The episodes starts with a visit to the lab that’s been built around the corpse of the (pretty ripe smelling I'd wager) angel from two episodes ago. The revelation that it’s DNA is composed the same way as humanity's is another thing that’s interesting as it is infuriating. Later in the series it’s suggested that the Angel’s are basically other species who have undergone instrumentality. That’s a cool explanation but once again makes little sense, why then are they so pissed at humanity for trying to do the same thing? Is it some sort of hazing ritual where the angels have to test the new guys metal before allowing them to join their interdimensional higher conscience frat? If so then how come there are still so many of them floating around, wouldn’t they have all been killed off in there attempt to stop the last species from assimilating into the form of an effete gay teenager?

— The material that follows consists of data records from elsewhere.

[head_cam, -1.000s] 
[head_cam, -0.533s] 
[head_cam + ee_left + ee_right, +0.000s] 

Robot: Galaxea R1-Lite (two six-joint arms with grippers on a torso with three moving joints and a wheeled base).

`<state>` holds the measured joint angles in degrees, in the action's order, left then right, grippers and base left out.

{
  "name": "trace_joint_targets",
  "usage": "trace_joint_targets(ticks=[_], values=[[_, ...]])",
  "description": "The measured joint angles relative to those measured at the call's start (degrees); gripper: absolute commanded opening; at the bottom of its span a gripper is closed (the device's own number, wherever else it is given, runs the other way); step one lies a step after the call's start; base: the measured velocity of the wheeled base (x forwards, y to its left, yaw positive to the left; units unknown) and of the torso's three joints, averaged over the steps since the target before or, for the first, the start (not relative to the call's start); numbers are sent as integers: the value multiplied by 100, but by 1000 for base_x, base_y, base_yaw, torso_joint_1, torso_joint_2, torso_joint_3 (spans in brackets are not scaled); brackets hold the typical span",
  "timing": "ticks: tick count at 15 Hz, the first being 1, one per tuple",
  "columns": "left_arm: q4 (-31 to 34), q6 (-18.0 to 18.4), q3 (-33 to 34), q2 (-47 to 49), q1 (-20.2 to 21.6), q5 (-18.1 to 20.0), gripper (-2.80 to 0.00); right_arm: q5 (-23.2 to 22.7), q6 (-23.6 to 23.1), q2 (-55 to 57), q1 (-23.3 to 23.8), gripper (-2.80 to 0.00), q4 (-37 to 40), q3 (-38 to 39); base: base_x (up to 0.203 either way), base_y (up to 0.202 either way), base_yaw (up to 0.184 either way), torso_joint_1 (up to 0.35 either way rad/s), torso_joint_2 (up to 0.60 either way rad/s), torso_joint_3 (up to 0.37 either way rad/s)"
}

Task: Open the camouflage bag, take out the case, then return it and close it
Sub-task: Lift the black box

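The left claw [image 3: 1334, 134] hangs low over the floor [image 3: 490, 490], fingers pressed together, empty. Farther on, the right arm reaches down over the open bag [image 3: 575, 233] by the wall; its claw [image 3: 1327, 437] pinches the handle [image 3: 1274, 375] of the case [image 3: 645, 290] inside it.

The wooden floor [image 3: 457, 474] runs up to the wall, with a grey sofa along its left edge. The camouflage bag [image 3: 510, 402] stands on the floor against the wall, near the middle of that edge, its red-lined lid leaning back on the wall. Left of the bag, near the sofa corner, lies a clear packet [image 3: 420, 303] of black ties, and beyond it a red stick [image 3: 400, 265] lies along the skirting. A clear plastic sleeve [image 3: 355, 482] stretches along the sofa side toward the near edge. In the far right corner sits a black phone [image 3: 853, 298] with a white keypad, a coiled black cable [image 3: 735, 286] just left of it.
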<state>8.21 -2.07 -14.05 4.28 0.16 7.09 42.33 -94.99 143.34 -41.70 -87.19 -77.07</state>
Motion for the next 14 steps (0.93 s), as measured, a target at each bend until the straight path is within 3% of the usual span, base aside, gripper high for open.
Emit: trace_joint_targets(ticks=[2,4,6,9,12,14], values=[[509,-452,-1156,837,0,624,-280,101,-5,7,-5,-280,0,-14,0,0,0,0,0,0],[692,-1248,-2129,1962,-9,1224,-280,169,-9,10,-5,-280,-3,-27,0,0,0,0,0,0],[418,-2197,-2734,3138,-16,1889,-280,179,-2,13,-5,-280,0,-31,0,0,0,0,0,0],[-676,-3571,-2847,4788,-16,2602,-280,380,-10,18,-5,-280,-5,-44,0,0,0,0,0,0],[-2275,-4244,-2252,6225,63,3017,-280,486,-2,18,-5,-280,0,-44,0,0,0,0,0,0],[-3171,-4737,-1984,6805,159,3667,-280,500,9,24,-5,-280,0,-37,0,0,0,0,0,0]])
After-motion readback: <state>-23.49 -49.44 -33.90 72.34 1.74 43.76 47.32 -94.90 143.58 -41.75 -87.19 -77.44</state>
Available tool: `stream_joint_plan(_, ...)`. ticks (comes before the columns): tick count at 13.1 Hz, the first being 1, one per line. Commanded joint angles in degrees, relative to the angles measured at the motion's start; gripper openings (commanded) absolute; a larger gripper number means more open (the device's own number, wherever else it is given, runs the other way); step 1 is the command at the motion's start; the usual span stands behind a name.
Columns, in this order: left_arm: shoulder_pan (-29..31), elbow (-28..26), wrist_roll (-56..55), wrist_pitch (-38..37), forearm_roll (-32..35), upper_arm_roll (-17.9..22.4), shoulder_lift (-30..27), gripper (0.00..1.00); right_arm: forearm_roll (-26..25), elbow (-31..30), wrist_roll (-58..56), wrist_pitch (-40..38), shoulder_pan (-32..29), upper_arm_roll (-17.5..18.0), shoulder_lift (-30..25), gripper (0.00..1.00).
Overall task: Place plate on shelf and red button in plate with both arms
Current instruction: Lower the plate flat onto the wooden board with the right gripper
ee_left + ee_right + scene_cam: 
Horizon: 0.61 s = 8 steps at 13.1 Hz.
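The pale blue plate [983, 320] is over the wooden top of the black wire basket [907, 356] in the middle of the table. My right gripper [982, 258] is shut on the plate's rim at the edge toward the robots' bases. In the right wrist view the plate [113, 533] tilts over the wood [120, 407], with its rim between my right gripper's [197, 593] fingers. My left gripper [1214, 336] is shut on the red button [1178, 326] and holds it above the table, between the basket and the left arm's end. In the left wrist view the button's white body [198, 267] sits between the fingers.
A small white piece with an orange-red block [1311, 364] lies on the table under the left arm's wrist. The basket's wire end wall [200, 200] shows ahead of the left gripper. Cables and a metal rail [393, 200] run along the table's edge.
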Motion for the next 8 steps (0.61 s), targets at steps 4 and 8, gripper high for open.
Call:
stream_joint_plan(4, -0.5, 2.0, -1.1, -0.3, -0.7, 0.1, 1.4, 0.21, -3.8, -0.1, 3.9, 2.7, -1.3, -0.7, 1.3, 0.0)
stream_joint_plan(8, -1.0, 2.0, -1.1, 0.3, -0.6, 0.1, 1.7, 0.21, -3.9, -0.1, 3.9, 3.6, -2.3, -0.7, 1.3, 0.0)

The episode continues with Kensuke, and Toji panting over their fanservice’d out classmates, the creepiness of the scene is compounded by the fact that their leering, red faced reaction to Rei is almost identical to a lot of fanboys who have enshrined the character as a sex symbol despite the fact that she is, A) Fourteen, B) Fictional C) Has a tank full of soulless often mutilated clones. Any one of these things has an aura of creepiness to it on it’s own, put them together and you have a perfect storm of icky.
More “Comic Relief” ensues and then Shinji has his first encounter with Rei. Once again their relationship is interesting because we’re not quite sure where she stands. The “sexual tension” between the two is a lot more palatable since it doesn’t seem to exist. Sure Shinji ends up around her naked a lot, but he doesn’t seem so much attracted to her as drawn by something he recognizes. Rei on the other hand over the course of the episode, scolds, awakens, feeds, and protects, Shinji in other words she mother’s him. Is it Yui? Or just the echoes?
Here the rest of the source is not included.